Required work: Please copy, exactly as they appear below, the lines from the one containing "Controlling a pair" through the one containing "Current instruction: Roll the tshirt".
= Beginning of Section =
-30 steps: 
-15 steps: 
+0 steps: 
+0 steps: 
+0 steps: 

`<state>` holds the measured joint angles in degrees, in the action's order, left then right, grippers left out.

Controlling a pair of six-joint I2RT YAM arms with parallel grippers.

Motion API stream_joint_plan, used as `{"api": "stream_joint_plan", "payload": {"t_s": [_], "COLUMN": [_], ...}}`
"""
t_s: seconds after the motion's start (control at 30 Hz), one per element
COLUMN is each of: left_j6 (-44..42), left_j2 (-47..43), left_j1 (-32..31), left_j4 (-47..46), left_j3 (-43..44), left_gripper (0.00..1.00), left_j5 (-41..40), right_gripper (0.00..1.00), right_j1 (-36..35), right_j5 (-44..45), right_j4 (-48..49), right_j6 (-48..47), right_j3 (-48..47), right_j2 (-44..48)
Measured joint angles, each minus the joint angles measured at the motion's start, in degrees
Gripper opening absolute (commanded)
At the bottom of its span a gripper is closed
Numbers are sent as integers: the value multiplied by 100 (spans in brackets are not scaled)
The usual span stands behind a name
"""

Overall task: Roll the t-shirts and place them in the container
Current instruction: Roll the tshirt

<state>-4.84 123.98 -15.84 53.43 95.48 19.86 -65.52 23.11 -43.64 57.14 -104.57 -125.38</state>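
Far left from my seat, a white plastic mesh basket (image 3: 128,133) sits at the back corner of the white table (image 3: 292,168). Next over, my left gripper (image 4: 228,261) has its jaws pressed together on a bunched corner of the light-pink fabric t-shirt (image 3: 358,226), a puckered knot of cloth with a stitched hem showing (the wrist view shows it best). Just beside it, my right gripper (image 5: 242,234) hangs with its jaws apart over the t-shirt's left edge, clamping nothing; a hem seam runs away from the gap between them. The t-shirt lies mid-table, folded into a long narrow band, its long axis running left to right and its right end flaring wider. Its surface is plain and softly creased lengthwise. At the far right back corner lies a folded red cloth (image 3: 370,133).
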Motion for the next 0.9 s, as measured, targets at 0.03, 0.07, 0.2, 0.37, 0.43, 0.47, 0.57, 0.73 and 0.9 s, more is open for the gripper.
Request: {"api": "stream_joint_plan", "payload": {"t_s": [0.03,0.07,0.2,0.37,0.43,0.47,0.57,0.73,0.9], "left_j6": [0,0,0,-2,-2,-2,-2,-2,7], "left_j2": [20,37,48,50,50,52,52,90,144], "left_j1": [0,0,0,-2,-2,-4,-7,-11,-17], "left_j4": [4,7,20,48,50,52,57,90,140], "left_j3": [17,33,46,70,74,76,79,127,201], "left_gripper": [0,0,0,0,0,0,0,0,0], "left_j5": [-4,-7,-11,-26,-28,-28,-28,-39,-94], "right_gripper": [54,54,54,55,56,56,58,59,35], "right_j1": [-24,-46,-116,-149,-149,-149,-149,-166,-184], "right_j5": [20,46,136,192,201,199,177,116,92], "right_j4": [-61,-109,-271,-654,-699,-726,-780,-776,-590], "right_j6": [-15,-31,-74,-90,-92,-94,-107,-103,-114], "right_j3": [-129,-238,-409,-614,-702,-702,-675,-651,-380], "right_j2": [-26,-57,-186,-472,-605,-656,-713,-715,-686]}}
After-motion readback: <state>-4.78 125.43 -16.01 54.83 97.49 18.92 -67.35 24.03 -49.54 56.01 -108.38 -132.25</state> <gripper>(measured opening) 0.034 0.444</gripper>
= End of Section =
Task output:
Controlling a pair of six-joint I2RT YAM arms with parallel grippers.

Motion API stream_joint_plan, used as `{"api": "stream_joint_plan", "payload": {"t_s": [_], "COLUMN": [_], ...}}`
"""
t_s: seconds after the motion's start (control at 30 Hz), one per element
COLUMN is each of: left_j6 (-44..42), left_j2 (-47..43), left_j1 (-32..31), left_j4 (-47..46), left_j3 (-43..44), left_gripper (0.00..1.00), left_j5 (-41..40), right_gripper (0.00..1.00), right_j1 (-36..35), right_j5 (-44..45), right_j4 (-48..49), right_j6 (-48..47), right_j3 (-48..47), right_j2 (-44..48)
Measured joint angles, each minus the joint angles measured at the motion's start, in degrees
Gripper opening absolute (commanded)
At the bottom of its span a gripper is closed
Numbers are sent as integers: the value multiplied by 100 (spans in brackets are not scaled)
The usual span stands behind a name
"""

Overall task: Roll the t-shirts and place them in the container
Current instruction: Roll the tshirt

No further output is required here.